Research carried out in 2010 also shows that 61% of sports fans would like to see more women’s sports. So why aren’t they being covered? Money doesn’t help. A report from the Commission on the Future of Women’s Sport shows that only 0.5% of all sponsorship in the UK goes to women’s sport. The most recent example is the British Women’s volleyball team which is struggling to secure a major sponsor. Furthermore, less than 10% of sports journalists in Britain – writers, subs, photographers and broadcasters – are women, according to Sports Journalists Association research, a lower proportion than in any other area of journalism.

Aside from the coverage and positive publicity our sportswomen deserve, the benefits beyond are numerable. Much is made of the apparent battle to identify role models for girls and yet sport has them in copious amounts. Yet culturally, this nation appears to have a block; the dropout rate for girls in sport when they hit adolescence is huge. In the United States, sporty girls get their college education paid for and female sports stars grace Vogue and appear regularly in other magazines and on TV shows. Sporty girls are cool, not freaks or geeks and are figures to aspire towards.

Evidence suggests it does just that – 61% of girls surveyed by the Women’s Sport and Fitness Foundation agreed that watching successful sports stars inspired them to get involved. Currently, just one in 10 14-year-old girls do enough exercise to maintain their health, compared with one in five boys. So when the sports minister Hugh Robertson promises a “legacy” of greater participation in sports he could actually score a direct hit by showing girls that women compete in sport and win sometimes, too.

What of the 27 “experts” contacted by the BBC to nominate the Personality of the Year?  The BBC, while doubtless delighted at the publicity boost to an ailing flagship event, was quick to elude blame, noting the shortlist was drawn up by the sports departments of 27 newspapers and magazines. However, they must bear some responsibility for the diverse mix of publications which includes lads’ mags Nuts and Zoo (both supplied all-male lists) but not female-orientated magazines such as Zest.

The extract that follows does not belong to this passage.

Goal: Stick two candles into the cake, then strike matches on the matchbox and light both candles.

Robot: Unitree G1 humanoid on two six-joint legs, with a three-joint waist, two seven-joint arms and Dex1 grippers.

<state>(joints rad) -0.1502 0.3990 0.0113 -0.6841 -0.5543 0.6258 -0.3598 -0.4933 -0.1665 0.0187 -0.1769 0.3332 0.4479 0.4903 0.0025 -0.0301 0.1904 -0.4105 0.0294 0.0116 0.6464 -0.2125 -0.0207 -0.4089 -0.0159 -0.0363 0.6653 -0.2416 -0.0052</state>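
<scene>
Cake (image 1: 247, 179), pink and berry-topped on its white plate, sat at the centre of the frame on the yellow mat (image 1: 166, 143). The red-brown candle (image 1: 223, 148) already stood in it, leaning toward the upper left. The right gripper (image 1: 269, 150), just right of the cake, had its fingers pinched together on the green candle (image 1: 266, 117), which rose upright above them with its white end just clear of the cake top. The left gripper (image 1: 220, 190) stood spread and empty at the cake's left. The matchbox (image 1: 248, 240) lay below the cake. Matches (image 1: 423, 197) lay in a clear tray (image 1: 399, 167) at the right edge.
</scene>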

There was criticism, too, of the parochial nature of some shortlists with the Manchester Evening News managing to select two footballers apiece from Manchester City and Manchester United, Dimitar Berbatov and the retired Manchester City midfielder Patrick Vieira, two Lancashire cricketers, and a Mancunian swimmer.

Finally, having looked at the media coverage given to women and the judges tasked with nominating a shortlist, a brief mention of those sportsmen who secured a place. Every man on the list is a success, that point is undeniable. However, glancing down the list, Amir Khan and Andy Murray’s inclusion seems at odds with the other contenders. Both have had consistent, but rather unspectacular years and yet there is no place for the world champion rower Kath Grainger or the world champion swimmers Keri-Anne Payne and Rebecca Adlington or even any of the British rugby team, who certainly fared better than their male counterparts. There is naturally room for the argument that only those in high profile sports will be included and the most successful female athletes this year have been in less popular sports. In other less known and publicised sports, men have made tremendous achievements yet have not made the list.

Ultimately, the issues at stake are the lack of media coverage and therefore the public’s perception that has prevented no woman appearing on the shortlist this year. We should be celebrating the accomplishments of our sportswomen and looking to them as role models for young girls. As we approach the 2012 Olympics, never has there been a better time to accept and embrace further the successes of our women. Failing to would make a mockery of the 2012 legacy and challenge the notion of the UK as a great sporting nation.